An island 1 nmi long, lying just west of Lemaire Island in Gerlache Strait.
Probably first seen by the BelgAE (1897-99) under Adrien de Gerlache.
Named by the Chilean Antarctic Expedition (1948-49) after the Lautaro, one of the Chilean expedition ships working in the area that season.

===O'Neill Point===
.
The north point of Lautaro Island, lying 1.5 nmi west-southwest of Lemaire Island.
Named by the UK Antarctic Place-Names Committee (UK-APC) in 1977 for Vincent Michael O'Neill, FIDS radio operator and mechanic at Danco Island, 1957-58, and Deception Island, 1958-59.

===Siebert Rock===
.
A rock off the southwest point of Lemaire Island in the entrance to Lientur Channel.
Charted by the Chilean Antarctic Expedition, 1950-51, and named after Capitán de Corbeta Ernesto Siebert G., engineer officer on the expedition transport ship Angamos.

===Lientur Channel===
.
Channel between Lemaire Island and Bryde Island connecting Paradise Harbor with Gerlache Strait.
First roughly charted by the BelgAE, 1897-99.
Named by the fourth Chilean Antarctic Expedition (1949-50) after the Lientur, one of the ships used during this expedition.

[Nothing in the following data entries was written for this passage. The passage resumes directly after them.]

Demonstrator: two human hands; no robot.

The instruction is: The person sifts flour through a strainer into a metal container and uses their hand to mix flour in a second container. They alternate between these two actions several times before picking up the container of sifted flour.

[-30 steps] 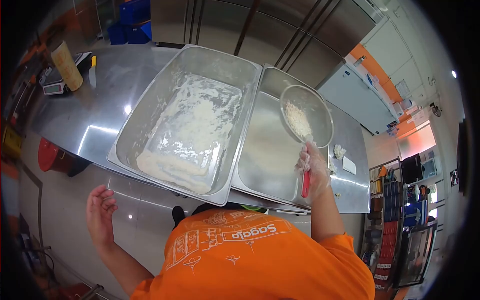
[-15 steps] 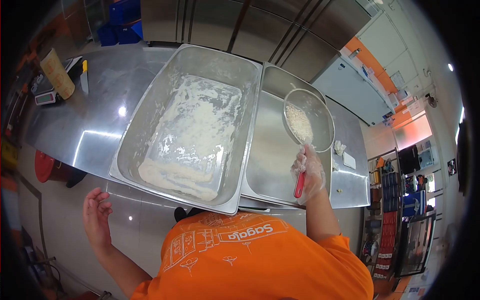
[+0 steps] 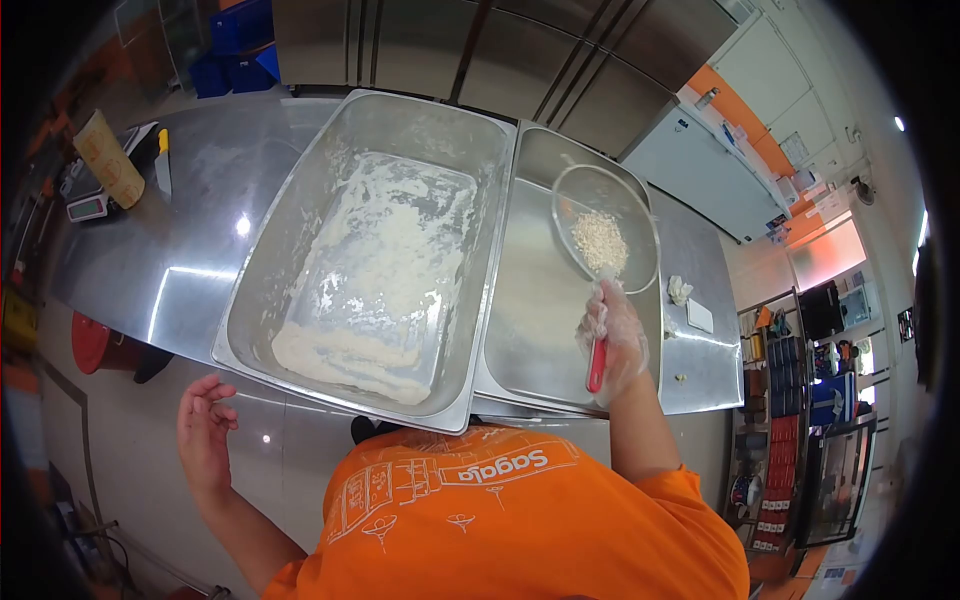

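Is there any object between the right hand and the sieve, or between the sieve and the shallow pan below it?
Nothing visible blocks either. The right hand, in a clear glove, holds the sieve by its red handle, and no object shows between the sieve and the shallow pan.

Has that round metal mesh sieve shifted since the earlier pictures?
Yes, slightly: the round metal mesh sieve has moved left, widening its gap from the white rectangular object on the grey metal table.
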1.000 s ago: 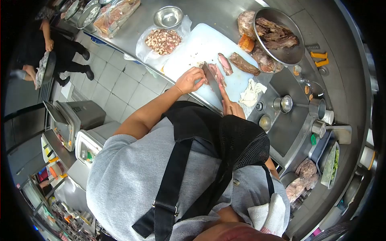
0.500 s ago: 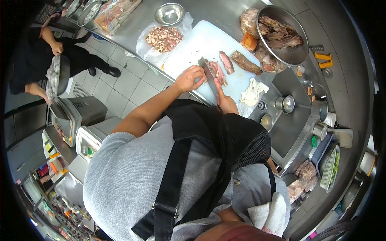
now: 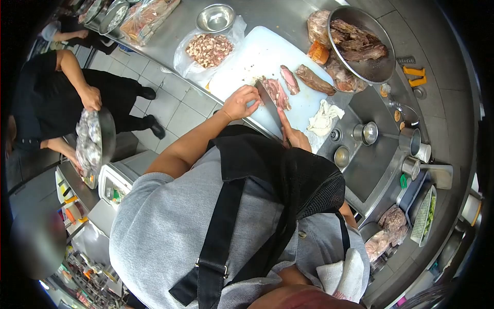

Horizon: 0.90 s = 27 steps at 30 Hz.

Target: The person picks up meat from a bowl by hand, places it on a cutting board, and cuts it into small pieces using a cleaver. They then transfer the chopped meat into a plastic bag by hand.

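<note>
My right hand (image 3: 297,139) grips the handle of a broad kitchen knife (image 3: 268,105), its blade slanting over a white cutting board (image 3: 247,56). Right beside the blade lies sliced pinkish meat (image 3: 278,93). My left hand (image 3: 241,103) has its fingers curled at the near side of the meat, close to the blade; the fingertips are partly hidden. A cut pink piece of meat (image 3: 289,80) and a longer browned piece (image 3: 315,81) lie further right on the board. Diced meat (image 3: 209,50) sits in a plastic bag past the board's left edge.
A metal bowl (image 3: 216,19) stands behind the diced meat. Browned meat fills a large steel basin (image 3: 388,67) at the right. A white cloth (image 3: 325,117) lies by the sink (image 3: 368,165). On the left, a co-worker in black (image 3: 51,98) carries a pan (image 3: 107,136) of wrapped items.
The knife blade has tilted and slid slightly toward me, with my right hand moving a little right and nearer. The co-worker has come closer with the pan. My left hand stays nearly in place.
</note>
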Each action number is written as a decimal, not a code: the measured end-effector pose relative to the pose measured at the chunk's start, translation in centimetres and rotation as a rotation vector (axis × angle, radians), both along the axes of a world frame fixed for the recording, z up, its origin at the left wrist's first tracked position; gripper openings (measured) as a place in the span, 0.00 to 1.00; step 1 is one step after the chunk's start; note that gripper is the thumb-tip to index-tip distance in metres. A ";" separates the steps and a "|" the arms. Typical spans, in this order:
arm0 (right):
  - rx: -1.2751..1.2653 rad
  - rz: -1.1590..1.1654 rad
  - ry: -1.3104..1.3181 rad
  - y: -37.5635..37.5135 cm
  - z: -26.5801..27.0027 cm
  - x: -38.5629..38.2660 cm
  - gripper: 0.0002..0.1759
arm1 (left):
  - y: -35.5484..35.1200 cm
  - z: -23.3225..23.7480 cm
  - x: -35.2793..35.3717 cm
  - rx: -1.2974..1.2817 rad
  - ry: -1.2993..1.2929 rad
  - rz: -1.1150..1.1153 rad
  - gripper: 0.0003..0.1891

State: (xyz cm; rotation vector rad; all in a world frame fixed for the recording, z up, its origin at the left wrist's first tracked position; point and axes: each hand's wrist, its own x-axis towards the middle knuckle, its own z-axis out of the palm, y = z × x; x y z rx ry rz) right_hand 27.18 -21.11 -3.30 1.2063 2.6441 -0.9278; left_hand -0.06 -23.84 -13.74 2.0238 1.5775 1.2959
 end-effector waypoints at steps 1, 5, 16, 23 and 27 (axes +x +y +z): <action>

===Aguirre Cerda Passage===
.
A marine channel between Lemaire Island and Danco Coast, permitting northern access to Paradise Harbor.
The feature was navigated by the ship Belgica (BelgAE, 1897-99) and was known to Norwegian whalers in the area from 1913.
Chilean Antarctic Expeditions operated a science station on Waterboat Point at Aguirre Passage from 1951-73.
Named by the Chilean Antarctic Expedition, 1950-51, after Don Pedro Aguirre Cerda (1879-1941), President of Chile, 1938-41.